February 10, 2023
We began 2023 talking about key themes which we believed would impact markets, and therefore portfolio decisions, throughout the year. A few weeks ago, we talked about inflation and the prospect of recession (Unpacking Themes Key to 2023 – Part 1)…let’s unpack two themes related to asset classes.
Foreign Stocks: Could Shifting Winds Blow Investors Away?
By the way, we mean “blow investors away” in a positive context. Through February 9th, foreign stocks are starting 2023 the same way they ended 2022 – outperforming U.S. stocks. The chart below shows the S&P 500 (blue line) compared to three areas of foreign markets – the MSCI EAFE Index (developed international – think Europe and Japan), MSCI EM Index (emerging markets – think China, India, and Brazil) and the MSCI ACWI ex-US Index (All Country World excluding the U.S.). As you can see, the green lines have been above the blue line so far this year, and even with the S&P 500 making a push earlier this week, foreign stocks are maintaining a slight performance edge.
Our theme around “Shifting Winds for Foreign Stocks” posits foreign shares could outperform the U.S this year based on three important factors:
- The valuation gap between foreign and U.S. stocks is extreme with foreign stocks historically cheap
- The U.S. dollar appears expensive and could fall relative to other currencies
- The reopening of China after their COVID lockdown could provide a global economic catalyst
We believe foreign stocks outperformed last year (and so far this year) primarily because of the first factor – valuations are extreme.
The chart below shows the valuation ratio of foreign stocks relative to the U.S. over the last 20 years. In 2009 (after the global financial crisis), foreign stocks actually traded at a slight premium to U.S. stocks. Now, starting 2023, valuations are trading at close to a 30% discount! Even if we agree foreign stocks should be cheaper than U.S. stocks, but we go back to the around -15% discount we saw in 2003-2005, it implies outperformance from current levels for foreign stocks.
So far, we have not seen much of another potential catalyst for foreign stock outperformance – a weaker U.S. dollar. In general, a strong U.S. dollar hurts performance while a weak U.S. dollar helps performance of foreign stocks for U.S. investors. The weaker the dollar is, the more dollars U.S. investors receive (and thus higher returns) when foreign profits are converted to dollars (and vice versa).
Last year, the dollar was strong (red arrow in chart) and even though the dollar came off its highs in late 2022, the higher dollar had a negative impact on foreign stocks for the full year of about -9 to -10%. Here at the beginning of 2023 (green circle on chart) the dollar really hasn’t been a factor…yet.
To sum it up, last year foreign stocks outperformed, even with a rising dollar headwind. So far in 2023, foreign stocks are outperforming with the dollar providing no wind. If the historic valuation gap between U.S. and foreign stocks continues to narrow (the China reopening could be a catalyst) AND a weakening dollar finally provides a tailwind, investors could be surprised, dare we say “blown away,” at the magnitude of foreign stock outperformance.
U.S. Stocks: Earnings and Multiples Both Move Prices
Earlier this week, TJG Portfolio Manager and resident walking encyclopedia Alex Durbin, CFA said to me, “this is a weird market – this has never happened before – stocks which are missing earnings estimates are outperforming stocks which are beating earnings estimates!”

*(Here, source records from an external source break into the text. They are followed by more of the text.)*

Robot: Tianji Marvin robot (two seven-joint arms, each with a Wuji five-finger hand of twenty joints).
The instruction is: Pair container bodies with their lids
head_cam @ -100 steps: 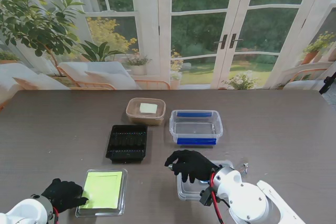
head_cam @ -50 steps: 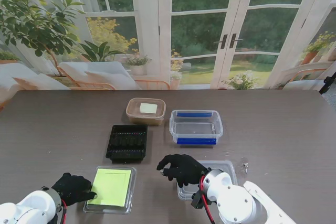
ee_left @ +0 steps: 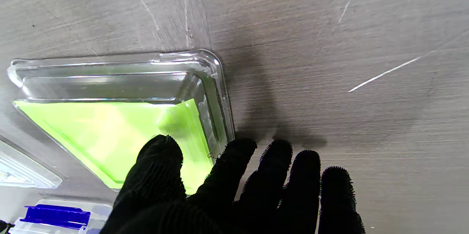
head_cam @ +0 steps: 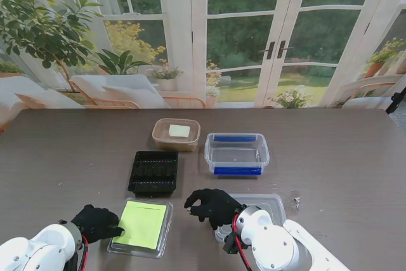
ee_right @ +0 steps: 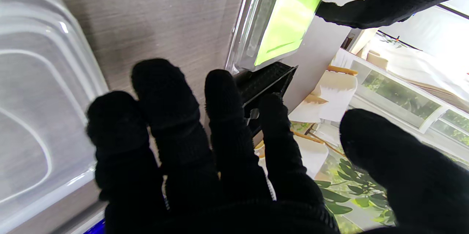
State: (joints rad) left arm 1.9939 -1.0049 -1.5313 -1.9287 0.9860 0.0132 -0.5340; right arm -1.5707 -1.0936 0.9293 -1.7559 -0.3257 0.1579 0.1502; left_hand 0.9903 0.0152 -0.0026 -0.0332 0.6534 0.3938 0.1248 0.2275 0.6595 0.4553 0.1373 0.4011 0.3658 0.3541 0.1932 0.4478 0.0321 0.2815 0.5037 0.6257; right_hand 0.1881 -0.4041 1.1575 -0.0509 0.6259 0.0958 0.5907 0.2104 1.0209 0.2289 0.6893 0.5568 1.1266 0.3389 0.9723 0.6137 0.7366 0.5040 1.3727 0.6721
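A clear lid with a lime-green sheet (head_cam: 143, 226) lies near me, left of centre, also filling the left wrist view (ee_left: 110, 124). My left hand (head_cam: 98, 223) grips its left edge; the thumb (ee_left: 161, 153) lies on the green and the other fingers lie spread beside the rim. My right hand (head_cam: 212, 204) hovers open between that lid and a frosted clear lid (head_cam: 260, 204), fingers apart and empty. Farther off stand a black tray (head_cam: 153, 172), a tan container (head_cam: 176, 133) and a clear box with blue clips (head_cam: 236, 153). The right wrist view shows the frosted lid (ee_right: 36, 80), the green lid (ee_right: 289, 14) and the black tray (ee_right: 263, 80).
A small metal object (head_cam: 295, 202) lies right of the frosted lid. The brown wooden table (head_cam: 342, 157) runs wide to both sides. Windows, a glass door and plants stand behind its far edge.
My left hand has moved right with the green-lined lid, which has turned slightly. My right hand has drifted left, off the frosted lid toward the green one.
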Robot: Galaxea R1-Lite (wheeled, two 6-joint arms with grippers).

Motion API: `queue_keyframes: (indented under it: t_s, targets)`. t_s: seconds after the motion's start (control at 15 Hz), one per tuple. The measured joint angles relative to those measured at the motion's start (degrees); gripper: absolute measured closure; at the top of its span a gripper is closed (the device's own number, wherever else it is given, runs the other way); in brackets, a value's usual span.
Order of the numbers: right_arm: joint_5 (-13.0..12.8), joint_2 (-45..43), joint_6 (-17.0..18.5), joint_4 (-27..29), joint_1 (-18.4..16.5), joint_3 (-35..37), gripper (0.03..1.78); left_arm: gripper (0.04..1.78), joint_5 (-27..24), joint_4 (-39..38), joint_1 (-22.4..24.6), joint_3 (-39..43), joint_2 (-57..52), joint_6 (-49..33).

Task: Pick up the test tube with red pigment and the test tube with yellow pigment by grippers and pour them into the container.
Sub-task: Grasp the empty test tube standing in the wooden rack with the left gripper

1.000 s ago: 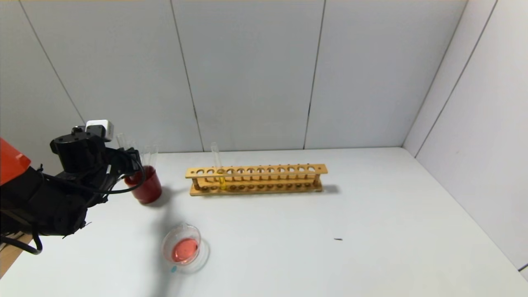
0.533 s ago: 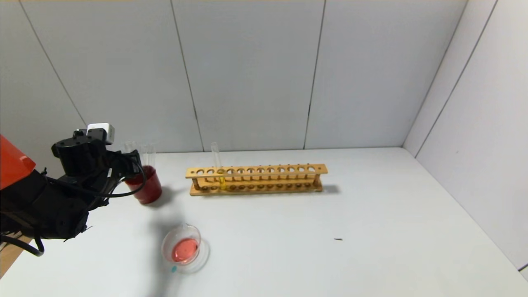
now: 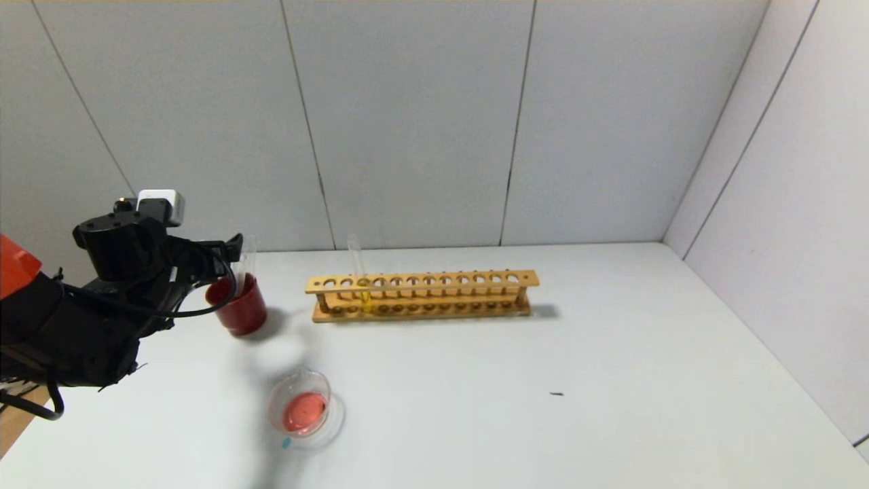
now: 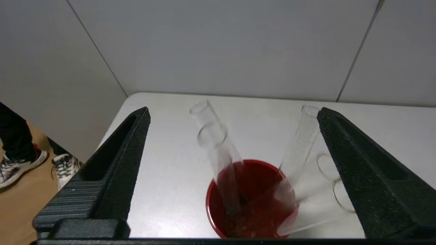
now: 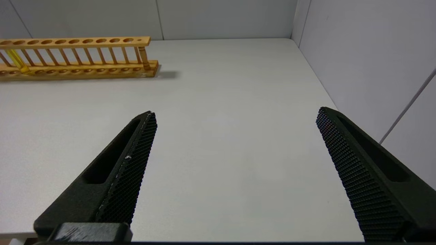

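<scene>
The spent tubes (image 4: 218,149) now stand loose in the dark red cup (image 4: 252,200), leaning against its rim, colourless. A second ago the left gripper (image 4: 235,136) was clamped on one of them over the cup; since then its jaws have sprung wide apart and grip nothing, with one tube leaning between the two fingers and another close against one finger (image 4: 361,170). In the head view the left gripper (image 3: 227,255) sits just above and beside the cup (image 3: 237,305), a little higher than before.

I judge this to be the drop-off of the emptied red tube: the container (image 3: 302,407), well apart from this claw and nearer the robot, already holds a pool of orange-red liquid. So the red half looks done.

The test tube with yellow pigment (image 3: 360,282) is untouched, upright in the wooden rack (image 3: 421,295), beyond the cup on the side away from the left claw. The right gripper (image 5: 235,143) hangs over bare table (image 5: 218,102), its jaws wide apart and empty, with the rack (image 5: 78,58) well ahead of it. What remains is fetching the yellow tube and pouring it
</scene>
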Motion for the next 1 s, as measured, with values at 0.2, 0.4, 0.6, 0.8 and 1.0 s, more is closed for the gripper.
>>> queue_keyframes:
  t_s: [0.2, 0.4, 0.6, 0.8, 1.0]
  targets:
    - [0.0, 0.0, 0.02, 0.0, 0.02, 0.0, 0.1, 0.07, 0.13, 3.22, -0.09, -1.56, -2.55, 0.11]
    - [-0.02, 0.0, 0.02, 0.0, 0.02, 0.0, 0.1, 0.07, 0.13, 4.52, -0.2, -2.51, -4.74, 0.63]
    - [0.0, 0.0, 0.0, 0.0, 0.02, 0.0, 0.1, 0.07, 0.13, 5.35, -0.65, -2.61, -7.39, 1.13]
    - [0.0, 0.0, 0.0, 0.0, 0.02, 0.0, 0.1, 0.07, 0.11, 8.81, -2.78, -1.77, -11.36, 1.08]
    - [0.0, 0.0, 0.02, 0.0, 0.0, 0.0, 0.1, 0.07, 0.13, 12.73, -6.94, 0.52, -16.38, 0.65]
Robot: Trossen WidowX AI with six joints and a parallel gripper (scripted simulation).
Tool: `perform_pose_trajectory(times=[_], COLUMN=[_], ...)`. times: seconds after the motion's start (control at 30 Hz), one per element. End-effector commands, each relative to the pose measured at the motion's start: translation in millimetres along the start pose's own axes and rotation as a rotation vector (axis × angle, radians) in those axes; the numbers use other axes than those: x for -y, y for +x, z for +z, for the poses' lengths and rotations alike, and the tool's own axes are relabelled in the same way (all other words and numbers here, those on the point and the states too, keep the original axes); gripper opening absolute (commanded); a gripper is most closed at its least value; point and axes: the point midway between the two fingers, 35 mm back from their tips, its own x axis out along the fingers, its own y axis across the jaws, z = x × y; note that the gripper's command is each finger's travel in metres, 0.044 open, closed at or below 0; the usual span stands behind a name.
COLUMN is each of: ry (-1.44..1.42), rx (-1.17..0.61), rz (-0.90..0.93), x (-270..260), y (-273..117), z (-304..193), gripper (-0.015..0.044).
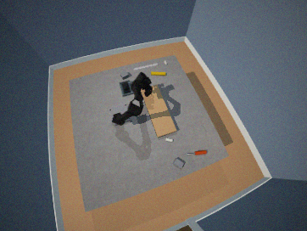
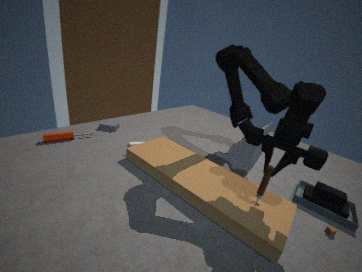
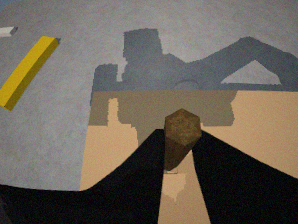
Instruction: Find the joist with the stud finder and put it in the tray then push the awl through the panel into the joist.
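My gripper (image 2: 270,171) (image 3: 177,136) is shut on the brown handle of the awl (image 2: 266,181) (image 3: 182,125). The awl points down at the tan floor panel (image 1: 164,125) (image 2: 200,181) (image 3: 265,120), near the panel's tray-side end, and leans slightly in the exterior view. Its thin tip is at the panel's top face; whether it touches or has entered is too small to tell. The black stud finder (image 2: 327,195) (image 1: 126,87) lies in the blue-grey tray (image 2: 320,212) beside that end. No joist shows.
A yellow bar (image 1: 159,73) (image 3: 31,70) lies beyond the panel's end. A small orange block (image 2: 330,231) lies by the tray. A white piece (image 1: 170,139), a red-handled screwdriver (image 1: 201,152) (image 2: 58,136) and a grey block (image 1: 179,162) (image 2: 108,127) lie past the other end.
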Motion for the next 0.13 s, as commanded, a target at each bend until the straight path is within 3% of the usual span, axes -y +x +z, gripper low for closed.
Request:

Below is a picture of what Alex is talking about – notice with close to 20 years of data, the light blue line has never been above the dark blue…until this year. Typically, the market rewards companies which report earnings exceeding analyst estimates (an average of +1.01% outperformance against the S&P) and punish companies which report earnings below estimates (an average of -2.11% underperformance against the S&P). So far in 2023 we are seeing the opposite with the companies missing estimates outperforming.
We think this is interesting because it harkens back to our theme around U.S. stocks for the year – earnings and multiples both move stock prices.
Last year, was a rough year for stocks across the board but investors may be surprised to know corporate earnings for most areas of the U.S. market were positive for 2022. The reason stock market performance was negative was the price investors were willing to pay for those earnings (the price to earnings, or P/E multiple) came down dramatically, making stocks cheaper.
Entering 2023, corporate earnings are expected to fall as rising interest rates and a slowing economy make their impact. Our point with our “earnings and multiples both move prices” theme is that just as stocks fell last year with rising earnings, they could rise in 2023 with falling earnings. Why? The market tends to look forward…. prices tend to rise even as earnings and economic data is getting worse because the market is already anticipating an end to Fed rate hikes and a potential economic recovery. As the chart below shows, there have been plenty of times in history where the red bars (stock returns) have been positive even while the blue bars (earnings) are negative. We believe 2023 has good odds of this happening again.
Returns for financial assets are off to a MUCH better start in 2023 than what we saw in 2022. It’s still early, but through early February, the themes of foreign stock outperformance and rising stocks despite weaker earnings, are not only playing out…they could have more room to run.